<<<<

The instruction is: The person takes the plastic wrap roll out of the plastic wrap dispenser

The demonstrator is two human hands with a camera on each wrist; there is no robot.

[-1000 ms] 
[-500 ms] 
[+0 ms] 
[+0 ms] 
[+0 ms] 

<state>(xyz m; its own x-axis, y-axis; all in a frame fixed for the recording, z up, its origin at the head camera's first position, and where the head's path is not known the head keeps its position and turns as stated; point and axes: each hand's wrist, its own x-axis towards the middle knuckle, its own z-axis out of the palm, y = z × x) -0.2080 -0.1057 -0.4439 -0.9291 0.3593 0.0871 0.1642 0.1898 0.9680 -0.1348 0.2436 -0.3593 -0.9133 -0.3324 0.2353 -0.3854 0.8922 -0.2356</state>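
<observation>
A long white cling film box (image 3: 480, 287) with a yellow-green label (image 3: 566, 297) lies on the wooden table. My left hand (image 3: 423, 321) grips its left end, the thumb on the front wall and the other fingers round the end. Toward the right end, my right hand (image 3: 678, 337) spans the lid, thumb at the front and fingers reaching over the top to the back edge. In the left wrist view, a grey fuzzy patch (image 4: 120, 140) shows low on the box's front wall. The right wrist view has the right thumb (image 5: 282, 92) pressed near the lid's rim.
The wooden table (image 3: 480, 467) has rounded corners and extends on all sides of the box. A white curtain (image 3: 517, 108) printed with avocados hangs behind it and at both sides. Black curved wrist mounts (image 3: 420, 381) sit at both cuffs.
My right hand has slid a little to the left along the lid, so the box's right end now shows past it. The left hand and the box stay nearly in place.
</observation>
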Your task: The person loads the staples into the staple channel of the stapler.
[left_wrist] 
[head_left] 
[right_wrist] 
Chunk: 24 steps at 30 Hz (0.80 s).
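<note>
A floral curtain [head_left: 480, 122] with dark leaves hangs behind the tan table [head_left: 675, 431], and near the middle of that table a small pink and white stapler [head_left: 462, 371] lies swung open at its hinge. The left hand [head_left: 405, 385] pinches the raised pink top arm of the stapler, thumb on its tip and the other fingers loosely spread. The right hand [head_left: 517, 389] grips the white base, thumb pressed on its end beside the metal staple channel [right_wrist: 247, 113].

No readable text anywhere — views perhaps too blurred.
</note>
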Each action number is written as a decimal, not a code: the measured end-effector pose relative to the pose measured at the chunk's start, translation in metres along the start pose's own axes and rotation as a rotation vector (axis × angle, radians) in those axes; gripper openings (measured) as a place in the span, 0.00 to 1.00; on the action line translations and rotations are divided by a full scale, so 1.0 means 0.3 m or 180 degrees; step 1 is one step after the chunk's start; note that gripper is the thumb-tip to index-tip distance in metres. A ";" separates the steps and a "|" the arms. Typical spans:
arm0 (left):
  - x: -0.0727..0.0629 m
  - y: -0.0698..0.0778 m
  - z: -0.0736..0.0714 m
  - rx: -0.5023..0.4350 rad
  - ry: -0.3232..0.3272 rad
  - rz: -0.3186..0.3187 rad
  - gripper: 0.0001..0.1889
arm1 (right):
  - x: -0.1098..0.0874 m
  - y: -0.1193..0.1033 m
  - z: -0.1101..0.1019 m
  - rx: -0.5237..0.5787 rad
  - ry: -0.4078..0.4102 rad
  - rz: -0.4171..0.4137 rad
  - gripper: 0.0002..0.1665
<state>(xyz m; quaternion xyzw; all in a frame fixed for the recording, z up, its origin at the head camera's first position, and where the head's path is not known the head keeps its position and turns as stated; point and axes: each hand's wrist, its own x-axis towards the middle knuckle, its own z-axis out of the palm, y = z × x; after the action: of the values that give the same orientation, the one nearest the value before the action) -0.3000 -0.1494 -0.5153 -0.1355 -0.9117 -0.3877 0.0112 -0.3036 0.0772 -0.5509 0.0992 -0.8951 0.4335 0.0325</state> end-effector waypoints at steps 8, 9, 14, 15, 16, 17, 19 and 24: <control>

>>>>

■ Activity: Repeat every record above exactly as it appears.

■ Answer space:
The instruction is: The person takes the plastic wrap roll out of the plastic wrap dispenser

The demonstrator is two human hands with a camera on each wrist; there is no robot.

[-1000 ms] 
[-500 ms] 
[+0 ms] 
[+0 ms] 
[+0 ms] 

<state>(xyz m; its own x-axis, y-axis; all in a frame fixed for the recording, z up, its origin at the head camera's first position, and where the head's path is not known the head keeps its position and turns as stated; point and axes: each hand's wrist, its own x-axis towards the middle knuckle, its own z-axis out of the palm, y = z × x) -0.2080 -0.1057 -0.4439 -0.9291 0.3593 0.0871 0.1642 0.1898 0.9680 -0.1348 0.2436 -0.3593 -0.9133 -0.3324 0.2353 -0.3854 0.8922 -0.2356</state>
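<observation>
A long white cling film box (image 3: 480, 287) with a yellow-green label (image 3: 566, 297) lies on the wooden table. My left hand (image 3: 423, 321) grips its left end, the thumb on the front wall and the other fingers round the end. Toward the right end, my right hand (image 3: 678, 337) spans the lid, thumb at the front and fingers reaching over the top to the back edge. In the left wrist view, a grey fuzzy patch (image 4: 120, 140) shows low on the box's front wall. The right wrist view has the right thumb (image 5: 282, 92) pressed near the lid's rim.
The wooden table (image 3: 480, 467) has rounded corners and extends on all sides of the box. A white curtain (image 3: 517, 108) printed with avocados hangs behind it and at both sides. Black curved wrist mounts (image 3: 420, 381) sit at both cuffs.
My right hand has slid a little to the left along the lid, so the box's right end now shows past it. The left hand and the box stay nearly in place.
</observation>
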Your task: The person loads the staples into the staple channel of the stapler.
[left_wrist] 
[head_left] 
[right_wrist] 
Chunk: 24 steps at 30 Hz (0.80 s).
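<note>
A floral curtain [head_left: 480, 122] with dark leaves hangs behind the tan table [head_left: 675, 431], and near the middle of that table a small pink and white stapler [head_left: 462, 371] lies swung open at its hinge. The left hand [head_left: 405, 385] pinches the raised pink top arm of the stapler, thumb on its tip and the other fingers loosely spread. The right hand [head_left: 517, 389] grips the white base, thumb pressed on its end beside the metal staple channel [right_wrist: 247, 113].

No readable text anywhere — views perhaps too blurred.
</note>
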Each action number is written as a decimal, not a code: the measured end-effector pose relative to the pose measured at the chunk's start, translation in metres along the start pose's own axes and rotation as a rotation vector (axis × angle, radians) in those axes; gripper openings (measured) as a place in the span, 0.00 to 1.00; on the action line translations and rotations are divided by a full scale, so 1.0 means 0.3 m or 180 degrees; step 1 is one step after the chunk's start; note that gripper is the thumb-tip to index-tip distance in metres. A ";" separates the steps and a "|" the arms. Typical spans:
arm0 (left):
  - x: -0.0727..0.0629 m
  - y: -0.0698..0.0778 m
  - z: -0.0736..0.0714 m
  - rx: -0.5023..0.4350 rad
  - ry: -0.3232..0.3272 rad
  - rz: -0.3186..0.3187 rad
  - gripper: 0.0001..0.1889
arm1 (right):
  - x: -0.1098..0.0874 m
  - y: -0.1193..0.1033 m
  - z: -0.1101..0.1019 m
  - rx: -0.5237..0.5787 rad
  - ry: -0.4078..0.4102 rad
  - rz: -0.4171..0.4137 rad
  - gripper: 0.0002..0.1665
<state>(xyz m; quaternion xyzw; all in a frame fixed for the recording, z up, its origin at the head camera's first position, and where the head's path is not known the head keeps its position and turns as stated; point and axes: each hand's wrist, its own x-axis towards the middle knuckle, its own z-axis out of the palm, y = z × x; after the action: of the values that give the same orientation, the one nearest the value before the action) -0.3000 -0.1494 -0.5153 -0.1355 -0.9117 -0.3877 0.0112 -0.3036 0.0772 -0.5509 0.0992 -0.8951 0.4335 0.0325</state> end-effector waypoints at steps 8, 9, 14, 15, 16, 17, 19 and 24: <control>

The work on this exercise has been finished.